NVIDIA CUDA CUPTI Runtime Libraries
The `nvidia-cuda-cupti-cu12` package provides the CUDA Profiling Tools Interface (CUPTI) runtime libraries for CUDA 12.x. CUPTI is a dynamic library that enables the creation of profiling and tracing tools for CUDA applications. This package primarily supplies the low-level C libraries, with Python bindings provided by the `cupti-python` package. The current version is 12.9.79 and it is actively maintained by NVIDIA.
Warnings
- gotcha The `nvidia-cuda-cupti-cu12` package provides the underlying C/C++ libraries. For Python-level interaction and APIs, the `cupti-python` package must also be installed. Direct Python imports are typically from `cupti` (the `cupti-python` module), not `nvidia_cuda_cupti_cu12`.
- gotcha CUPTI Python relies on the `libcupti.so` C library. If `nvidia-cuda-cupti-cu12` is uninstalled or if `libcupti.so` cannot be found automatically, you may need to explicitly set the `LD_LIBRARY_PATH` environment variable to the directory containing `libcupti.so` (e.g., `$CUDA_TOOLKIT_INSTALL_PATH/extras/CUPTI/lib64`).
- breaking In CUDA Toolkit 12.0, the activity record `CUpti_ActivityKernel8` was deprecated and replaced by `CUpti_ActivityKernel9` to accommodate new fields for devices with compute capability 9.0 and higher. This impacts users interacting with the low-level CUPTI C API, and potentially `cupti-python` users working with older code that explicitly references these activity kinds.

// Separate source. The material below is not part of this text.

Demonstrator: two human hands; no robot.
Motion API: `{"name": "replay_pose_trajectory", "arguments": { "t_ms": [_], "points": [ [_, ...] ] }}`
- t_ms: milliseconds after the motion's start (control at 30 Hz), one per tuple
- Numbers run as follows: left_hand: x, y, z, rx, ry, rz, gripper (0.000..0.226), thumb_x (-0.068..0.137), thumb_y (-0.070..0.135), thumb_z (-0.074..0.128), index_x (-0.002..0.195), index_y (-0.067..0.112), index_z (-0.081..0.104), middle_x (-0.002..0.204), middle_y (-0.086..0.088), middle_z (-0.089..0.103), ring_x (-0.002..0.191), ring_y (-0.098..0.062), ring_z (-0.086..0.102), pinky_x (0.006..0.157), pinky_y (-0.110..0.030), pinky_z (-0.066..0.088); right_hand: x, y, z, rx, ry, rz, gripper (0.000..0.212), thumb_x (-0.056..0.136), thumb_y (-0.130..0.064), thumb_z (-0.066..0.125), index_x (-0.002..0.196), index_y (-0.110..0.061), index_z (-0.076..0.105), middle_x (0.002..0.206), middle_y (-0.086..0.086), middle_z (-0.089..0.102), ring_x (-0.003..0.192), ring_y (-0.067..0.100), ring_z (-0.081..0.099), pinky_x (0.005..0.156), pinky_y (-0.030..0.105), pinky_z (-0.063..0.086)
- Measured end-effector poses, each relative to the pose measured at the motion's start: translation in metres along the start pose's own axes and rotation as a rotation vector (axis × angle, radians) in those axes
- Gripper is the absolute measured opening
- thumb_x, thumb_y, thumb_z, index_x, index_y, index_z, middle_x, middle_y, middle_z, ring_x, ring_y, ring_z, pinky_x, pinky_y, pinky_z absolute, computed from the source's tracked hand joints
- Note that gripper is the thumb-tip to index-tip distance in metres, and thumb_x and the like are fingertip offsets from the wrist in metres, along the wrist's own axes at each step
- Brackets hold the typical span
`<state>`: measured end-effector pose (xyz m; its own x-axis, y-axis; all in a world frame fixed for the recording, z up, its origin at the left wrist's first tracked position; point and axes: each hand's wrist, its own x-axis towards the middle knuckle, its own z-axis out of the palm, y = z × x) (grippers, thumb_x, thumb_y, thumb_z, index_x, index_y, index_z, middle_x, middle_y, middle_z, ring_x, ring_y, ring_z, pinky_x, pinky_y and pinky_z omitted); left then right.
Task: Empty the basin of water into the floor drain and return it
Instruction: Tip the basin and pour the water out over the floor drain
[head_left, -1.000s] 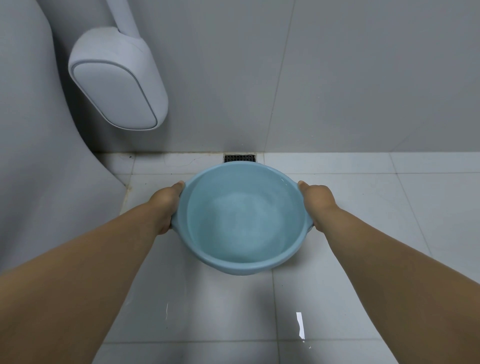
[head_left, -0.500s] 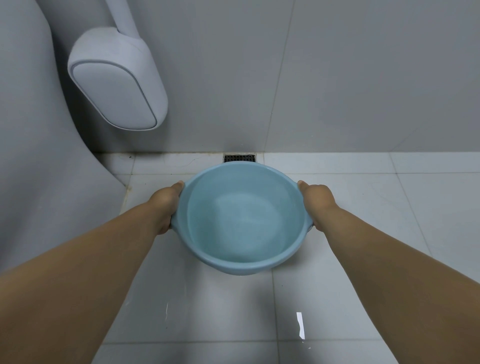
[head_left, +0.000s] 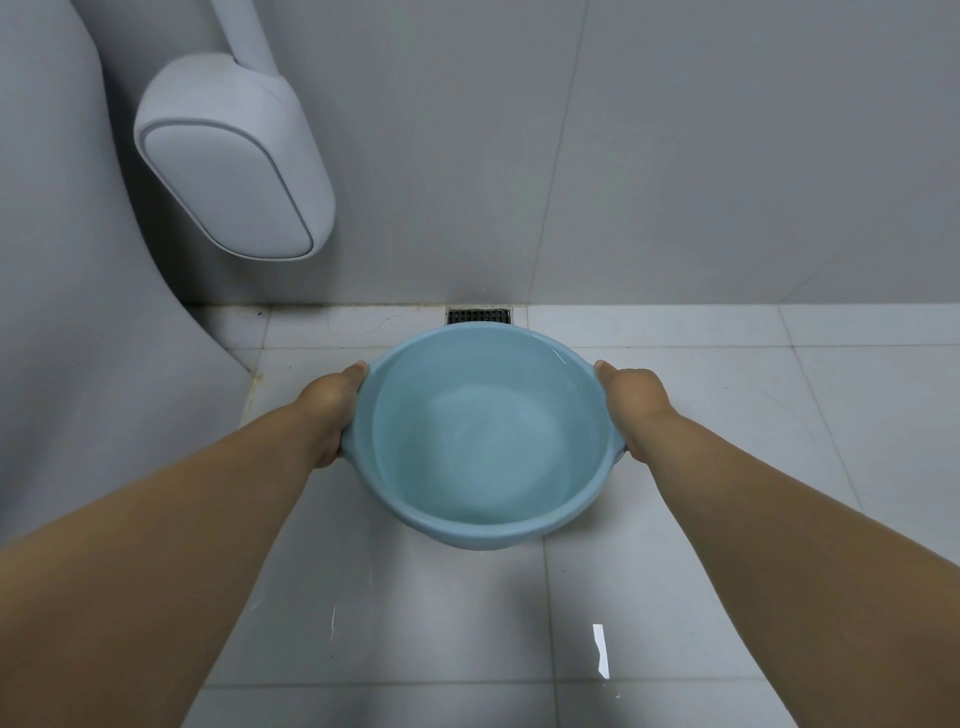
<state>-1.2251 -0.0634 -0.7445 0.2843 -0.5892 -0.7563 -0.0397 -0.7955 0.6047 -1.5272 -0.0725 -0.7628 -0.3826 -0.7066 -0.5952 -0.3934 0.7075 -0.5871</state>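
A light blue round basin (head_left: 485, 530) with water in it hangs above the white tiled floor, roughly level. My left hand (head_left: 332, 410) grips its left rim, thumb on top, fingers hidden under the edge. On the opposite side my right hand (head_left: 631, 402) grips the right rim handle the same way. The dark floor drain grate (head_left: 479, 316) lies just beyond the basin's far rim, at the foot of the grey wall.
A white wall-hung fixture (head_left: 234, 166) juts from the wall at upper left. A curved grey surface (head_left: 78, 312) fills the left side. White floor tiles (head_left: 779, 415) spread to the right and toward me.
The basin and both hands hold nearly the same place; only the water surface ripples slightly.
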Motion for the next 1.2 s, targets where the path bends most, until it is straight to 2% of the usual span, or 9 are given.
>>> {"name": "replay_pose_trajectory", "arguments": {
  "t_ms": [67,500,633,767,867,967,1000,1100,1200],
  "points": [
    [0.001,0.000,-0.001,0.001,0.001,0.001,0.045,0.104,0.047,0.040,0.107,0.012,0.068,0.092,-0.007,0.074,0.074,-0.027,0.070,0.059,-0.034,0.052,0.000,0.001,0.002,0.009,0.009,-0.020,0.041,0.100,-0.041,0.045,0.065,-0.021,0.040,0.068,-0.001,0.043,0.084,0.024,0.048,0.078,0.032,0.042],
    [0.001,0.000,-0.001,0.007,0.014,-0.006,0.044,0.103,0.047,0.042,0.108,0.013,0.069,0.097,-0.008,0.075,0.080,-0.030,0.071,0.066,-0.036,0.055,-0.006,-0.001,0.000,0.008,0.009,-0.023,0.041,0.100,-0.041,0.045,0.065,-0.021,0.040,0.069,0.000,0.044,0.084,0.026,0.048,0.085,0.037,0.048],
    [-0.001,0.000,0.002,0.010,0.013,-0.005,0.044,0.103,0.047,0.041,0.105,0.013,0.069,0.095,-0.007,0.074,0.078,-0.029,0.070,0.063,-0.035,0.054,-0.005,-0.003,-0.004,0.009,-0.005,0.046,0.038,0.099,-0.026,0.042,0.064,-0.011,0.037,0.064,0.006,0.038,0.060,0.025,0.038,0.055,0.029,0.034],
    [-0.002,0.000,0.003,0.002,0.019,-0.003,0.042,0.104,0.045,0.041,0.104,0.013,0.068,0.094,-0.007,0.074,0.077,-0.029,0.069,0.064,-0.035,0.055,-0.007,-0.002,-0.004,-0.010,0.004,-0.003,0.039,0.100,-0.035,0.044,0.065,-0.017,0.040,0.068,0.002,0.042,0.075,0.026,0.047,0.072,0.036,0.048],
    [-0.002,0.000,0.004,0.004,0.015,-0.004,0.043,0.103,0.046,0.041,0.105,0.012,0.068,0.094,-0.007,0.073,0.076,-0.029,0.069,0.063,-0.035,0.054,-0.006,0.000,-0.006,-0.007,-0.002,0.024,0.036,0.099,-0.027,0.041,0.066,-0.012,0.039,0.067,0.005,0.041,0.063,0.026,0.041,0.056,0.030,0.039],
    [-0.003,-0.001,0.005,0.003,0.015,-0.004,0.042,0.104,0.045,0.041,0.104,0.012,0.068,0.093,-0.007,0.073,0.075,-0.028,0.068,0.061,-0.034,0.053,-0.006,0.001,-0.005,-0.023,0.005,-0.020,0.040,0.100,-0.038,0.044,0.065,-0.018,0.041,0.068,0.002,0.043,0.079,0.026,0.048,0.078,0.038,0.050],
    [-0.004,-0.001,0.005,0.004,0.014,-0.002,0.042,0.104,0.045,0.041,0.104,0.012,0.068,0.093,-0.008,0.073,0.074,-0.028,0.068,0.061,-0.034,0.053,-0.007,0.000,-0.005,-0.039,0.003,-0.026,0.040,0.100,-0.037,0.043,0.065,-0.018,0.040,0.068,0.002,0.043,0.080,0.026,0.048,0.078,0.037,0.049],
    [-0.005,-0.001,0.006,0.005,0.011,-0.005,0.043,0.104,0.045,0.041,0.102,0.012,0.068,0.091,-0.007,0.073,0.072,-0.027,0.068,0.058,-0.033,0.051,-0.004,0.001,-0.008,-0.097,-0.035,0.005,0.031,0.100,-0.020,0.036,0.072,-0.008,0.041,0.068,0.006,0.038,0.061,0.025,0.038,0.053,0.026,0.032],
    [-0.005,-0.001,0.006,0.006,0.011,-0.007,0.043,0.104,0.046,0.041,0.100,0.013,0.068,0.092,-0.007,0.073,0.073,-0.028,0.069,0.058,-0.033,0.051,-0.005,0.001,-0.009,-0.107,-0.050,0.014,0.026,0.100,-0.018,0.035,0.078,-0.006,0.043,0.068,0.005,0.039,0.058,0.023,0.036,0.050,0.025,0.029]
  ]
}}
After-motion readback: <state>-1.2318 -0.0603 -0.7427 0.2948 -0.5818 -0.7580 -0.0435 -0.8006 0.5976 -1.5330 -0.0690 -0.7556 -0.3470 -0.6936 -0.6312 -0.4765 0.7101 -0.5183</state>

- gotcha Older versions of `nvidia-cuda-cupti-cu12` (e.g., 12.4.127, 12.3.101) have been flagged with severe vulnerabilities. While the current version 12.9.79 should address these, always ensure you are running the latest stable version and keep your CUDA Toolkit and drivers updated.
Install
-
pip install nvidia-cuda-cupti-cu12 -
pip install --extra-index-url https://pypi.ngc.nvidia.com nvidia-cuda-runtime-cu12 -
pip install cupti-python
Imports
- cupti
from cupti import cupti
Quickstart
import numpy as np
from numba import cuda
from cupti import cupti
@cuda.jit
def vector_add(A, B, C):
idx = cuda.grid(1)
if idx < A.size:
C[idx] = A[idx] + B[idx]
def func_buffer_requested():
buffer_size = 8 * 1024 * 1024 # 8MB buffer
max_num_records = 0
return buffer_size, max_num_records
def func_buffer_completed(activities: list):
for activity in activities:
if activity.kind == cupti.ActivityKind.CONCURRENT_KERNEL:
print(f"Kernel Name: {activity.name}")
print(f"Kernel Duration (ns): {activity.end - activity.start}")
# Initialize data
vector_length = 1024 * 1024
A = np.random.rand(vector_length)
B = np.random.rand(vector_length)
C = np.zeros_like(A)
threads_per_block = 128
blocks_per_grid = (vector_length + (threads_per_block - 1)) // threads_per_block
# Register CUPTI callbacks
cupti.activity_register_callbacks(func_buffer_requested, func_buffer_completed)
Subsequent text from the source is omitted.